## Recorded information
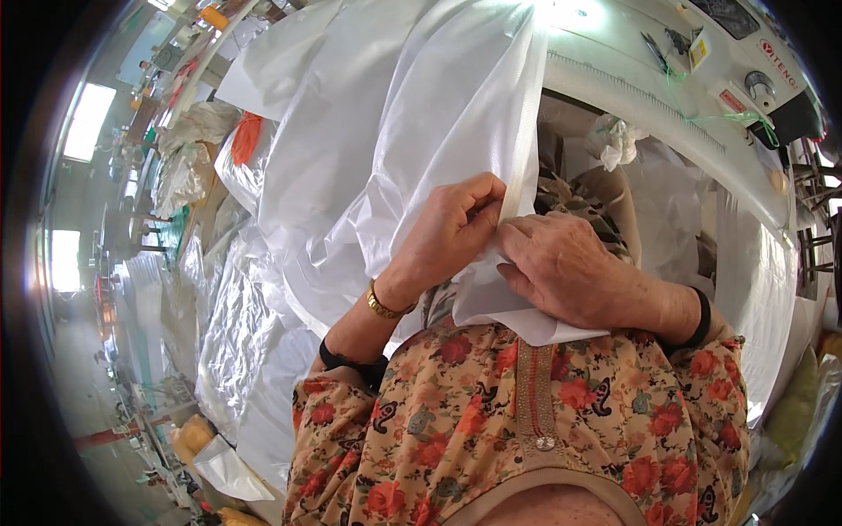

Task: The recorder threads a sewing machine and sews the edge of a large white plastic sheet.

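A large sheet of thin white fabric (351, 114) runs from the lit machine bed down to my lap and spreads over the left side. Its long folded edge (524, 149) comes straight toward me. My left hand (452, 223) pinches this edge between thumb and bent fingers. Close beside it, my right hand (570, 263) is closed on the same edge, fingertips almost meeting the left hand. Below the hands, a loose end of the fabric (544, 326) lies against my flowered top. What the fingertips press together is partly hidden.
A white sewing machine (745, 74) stands at the upper right, with a ruled strip (631, 96) along its table edge. Tweezers (654, 51) and green thread lie near it. Clear plastic bags (232, 324) and an orange cloth (247, 138) are on the left.
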### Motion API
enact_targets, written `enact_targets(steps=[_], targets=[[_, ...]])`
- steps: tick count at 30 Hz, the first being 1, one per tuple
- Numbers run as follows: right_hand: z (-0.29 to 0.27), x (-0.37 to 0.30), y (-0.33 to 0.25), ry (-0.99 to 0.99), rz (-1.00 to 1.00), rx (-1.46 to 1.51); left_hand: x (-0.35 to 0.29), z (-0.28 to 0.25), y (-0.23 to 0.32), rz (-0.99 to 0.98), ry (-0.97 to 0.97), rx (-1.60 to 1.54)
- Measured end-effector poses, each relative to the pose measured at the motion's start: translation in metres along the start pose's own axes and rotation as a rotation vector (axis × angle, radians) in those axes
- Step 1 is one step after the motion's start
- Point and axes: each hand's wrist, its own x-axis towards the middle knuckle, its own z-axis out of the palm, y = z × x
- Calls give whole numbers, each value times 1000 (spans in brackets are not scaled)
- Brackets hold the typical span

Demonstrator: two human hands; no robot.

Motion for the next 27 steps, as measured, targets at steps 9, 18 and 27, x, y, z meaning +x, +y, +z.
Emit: enact_targets(steps=[9,18,27], targets=[[-5,17,30,-267,-78,359,-6,-20,-10,-79,84,-14],[83,138,81,41,-77,858,12,-77,71,211,63,409],[133,135,108,-32,-167,1009,11,-48,29,378,-222,738]])
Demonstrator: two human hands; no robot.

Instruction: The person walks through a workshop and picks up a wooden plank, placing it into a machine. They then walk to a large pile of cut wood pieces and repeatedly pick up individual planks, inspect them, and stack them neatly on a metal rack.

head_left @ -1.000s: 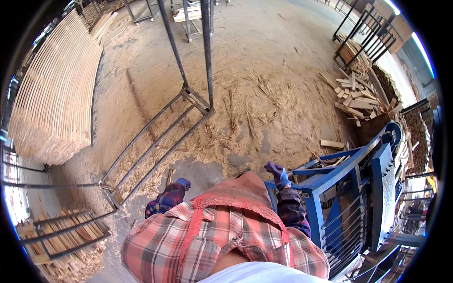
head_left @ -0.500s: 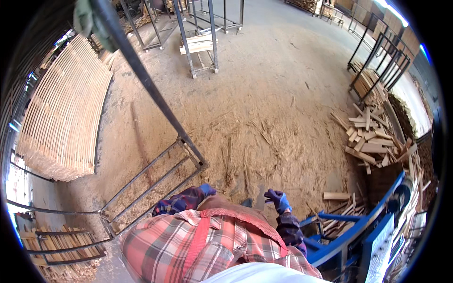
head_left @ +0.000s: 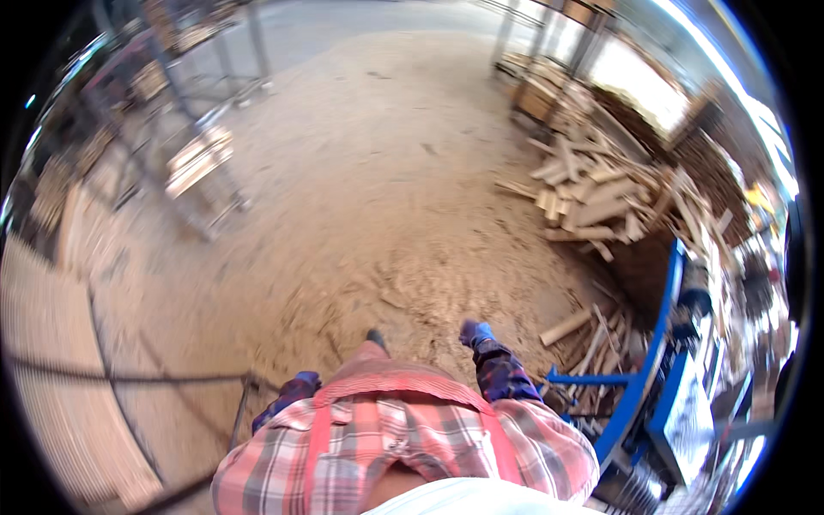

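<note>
Faces wide floor (head_left: 343, 197), edged right by one woodpile (head_left: 592, 202), one blue frame (head_left: 637, 386); can't judge grip of two hands (head_left: 478, 332).

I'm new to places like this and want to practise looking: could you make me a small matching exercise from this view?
1. Right hand
2. Loose wood pieces
3. Metal frame at lower right
4. Board stack

A. Blue
B. Neatly layered, far left
C. Gloved
D. Jumbled heap, right side

Pairs: 1-C; 2-D; 3-A; 4-B
</note>
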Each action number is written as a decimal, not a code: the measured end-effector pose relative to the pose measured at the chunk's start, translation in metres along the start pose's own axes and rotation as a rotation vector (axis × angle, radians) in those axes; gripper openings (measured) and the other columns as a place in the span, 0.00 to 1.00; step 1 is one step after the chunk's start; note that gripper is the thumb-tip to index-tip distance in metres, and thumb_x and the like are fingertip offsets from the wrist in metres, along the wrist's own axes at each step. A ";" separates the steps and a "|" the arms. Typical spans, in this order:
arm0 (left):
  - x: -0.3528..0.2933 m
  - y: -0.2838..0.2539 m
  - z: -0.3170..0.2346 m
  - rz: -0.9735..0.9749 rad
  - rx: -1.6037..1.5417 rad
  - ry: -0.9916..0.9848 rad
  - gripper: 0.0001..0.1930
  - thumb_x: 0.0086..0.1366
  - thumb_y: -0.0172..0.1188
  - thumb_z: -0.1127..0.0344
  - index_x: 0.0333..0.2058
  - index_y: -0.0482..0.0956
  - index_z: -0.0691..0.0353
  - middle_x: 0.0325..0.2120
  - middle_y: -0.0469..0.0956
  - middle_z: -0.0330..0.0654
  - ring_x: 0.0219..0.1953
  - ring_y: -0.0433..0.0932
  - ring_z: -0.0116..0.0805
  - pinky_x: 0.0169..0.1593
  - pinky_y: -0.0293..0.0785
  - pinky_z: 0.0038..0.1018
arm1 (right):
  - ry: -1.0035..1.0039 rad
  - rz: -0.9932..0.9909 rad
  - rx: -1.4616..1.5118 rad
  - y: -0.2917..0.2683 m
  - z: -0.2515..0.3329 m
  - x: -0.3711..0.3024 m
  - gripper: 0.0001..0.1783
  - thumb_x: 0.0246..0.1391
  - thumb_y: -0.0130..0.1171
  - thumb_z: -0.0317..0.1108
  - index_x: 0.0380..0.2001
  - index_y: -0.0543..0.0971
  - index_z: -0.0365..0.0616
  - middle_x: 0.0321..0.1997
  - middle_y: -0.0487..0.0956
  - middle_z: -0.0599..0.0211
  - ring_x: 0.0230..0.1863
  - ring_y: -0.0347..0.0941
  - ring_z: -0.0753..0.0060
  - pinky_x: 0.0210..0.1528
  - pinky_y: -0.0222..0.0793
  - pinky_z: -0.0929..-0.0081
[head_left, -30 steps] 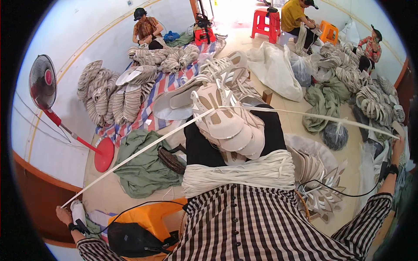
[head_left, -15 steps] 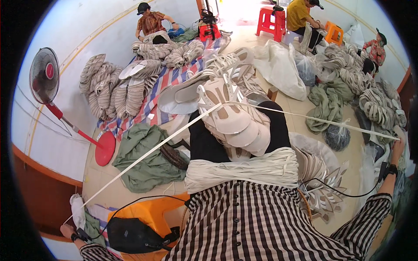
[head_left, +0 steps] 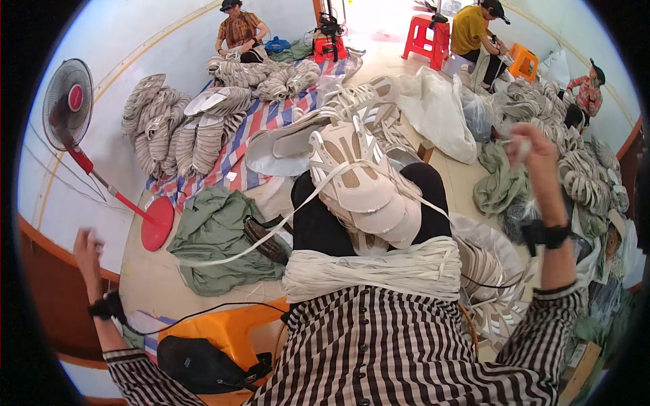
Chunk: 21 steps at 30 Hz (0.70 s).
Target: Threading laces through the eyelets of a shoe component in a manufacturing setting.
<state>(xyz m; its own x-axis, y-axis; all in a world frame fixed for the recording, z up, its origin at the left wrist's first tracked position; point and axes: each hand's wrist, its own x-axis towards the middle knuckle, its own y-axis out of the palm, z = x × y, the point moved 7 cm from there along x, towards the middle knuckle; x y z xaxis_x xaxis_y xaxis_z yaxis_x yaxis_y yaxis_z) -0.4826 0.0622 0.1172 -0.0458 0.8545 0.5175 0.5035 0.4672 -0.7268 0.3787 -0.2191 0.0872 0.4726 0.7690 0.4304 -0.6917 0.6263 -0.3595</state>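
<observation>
A stack of beige shoe uppers [head_left: 355, 179] rests between my knees, its toe ends nearest me. A pale flat shoelace [head_left: 298, 216] threads through the top upper. Its left side curves loosely down over the green cloth; its right side droops past my knee. My left hand [head_left: 88, 252] is raised at the far left, fingers loosely bent and a little blurred, away from the lace. My right hand [head_left: 531, 147] is lifted on the right, fingers loosely curled and apart, also blurred. Neither appears to hold the lace. A thick bundle of pale laces [head_left: 372, 267] lies across my lap.
A standing fan [head_left: 71, 101] with a red base is at the left. Behind it, bundled uppers [head_left: 159, 128] lie on a striped sheet [head_left: 261, 135]. A black bag [head_left: 203, 365] sits on an orange stool [head_left: 261, 318]. Three people work farther back.
The lace, stretched taut between both hands before, now hangs slack, let go at both ends. My left hand has risen; my right hand has come up and inward.
</observation>
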 end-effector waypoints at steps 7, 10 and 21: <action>-0.088 0.193 -0.347 0.459 -0.469 0.570 0.14 0.58 0.46 0.83 0.40 0.75 0.63 0.30 0.78 0.39 0.32 0.77 0.27 0.36 0.73 0.22 | -0.077 0.341 0.294 0.201 -0.002 0.022 0.05 0.55 0.55 0.29 0.33 0.75 0.39 0.26 0.73 0.76 0.26 0.67 0.86 0.28 0.64 0.84; -0.116 0.236 -0.399 0.498 -0.629 0.593 0.10 0.60 0.49 0.80 0.38 0.76 0.65 0.27 0.78 0.42 0.32 0.77 0.27 0.36 0.73 0.23 | 0.036 0.381 0.399 0.235 -0.016 0.023 0.04 0.55 0.55 0.28 0.33 0.74 0.39 0.26 0.73 0.76 0.26 0.66 0.87 0.28 0.63 0.85; -0.144 0.332 -0.400 0.531 -0.908 0.247 0.06 0.63 0.50 0.77 0.36 0.76 0.67 0.24 0.74 0.35 0.25 0.69 0.21 0.30 0.67 0.18 | 0.085 0.287 0.372 0.230 -0.022 0.015 0.05 0.54 0.53 0.25 0.35 0.72 0.38 0.25 0.74 0.72 0.28 0.67 0.84 0.32 0.65 0.81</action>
<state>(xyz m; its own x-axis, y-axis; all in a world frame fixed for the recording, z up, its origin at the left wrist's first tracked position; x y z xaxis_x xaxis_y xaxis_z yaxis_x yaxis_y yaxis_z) 0.0361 0.0031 -0.0178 0.4907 0.7811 0.3860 0.8641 -0.3793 -0.3310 0.2385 -0.0604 -0.0074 0.2658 0.9218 0.2821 -0.9422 0.3103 -0.1264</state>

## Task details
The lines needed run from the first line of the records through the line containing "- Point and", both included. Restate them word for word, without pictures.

## The completed task
Task: The recorder threads a sewing machine and sews the edge of a large white plastic sheet.

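A large sheet of thin white fabric (351, 114) runs from the lit machine bed down to my lap and spreads over the left side. Its long folded edge (524, 149) comes straight toward me. My left hand (452, 223) pinches this edge between thumb and bent fingers. Close beside it, my right hand (570, 263) is closed on the same edge, fingertips almost meeting the left hand. Below the hands, a loose end of the fabric (544, 326) lies against my flowered top. What the fingertips press together is partly hidden.
A white sewing machine (745, 74) stands at the upper right, with a ruled strip (631, 96) along its table edge. Tweezers (654, 51) and green thread lie near it. Clear plastic bags (232, 324) and an orange cloth (247, 138) are on the left.
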### Motion API
enact_targets, written `enact_targets(steps=[_], targets=[[_, ...]])`
- steps: tick count at 30 Hz, the first being 1, one per tuple
- Numbers run as follows: right_hand: z (-0.29 to 0.27), x (-0.37 to 0.30), y (-0.33 to 0.25), ry (-0.99 to 0.99), rz (-1.00 to 1.00), rx (-1.46 to 1.51); left_hand: x (-0.35 to 0.29), z (-0.28 to 0.25), y (-0.23 to 0.32), rz (-0.99 to 0.98), ry (-0.97 to 0.97), rx (-1.60 to 1.54)
- Measured end-effector poses, each relative to the pose measured at the motion's start: translation in metres along the start pose's own axes and rotation as a rotation vector (axis × angle, radians) in those axes
- Step 1 is one step after the motion's start
- Point and axes: each hand's wrist, its own x-axis towards the middle knuckle, its own z-axis out of the palm, y = z × x

No additional output will be generated.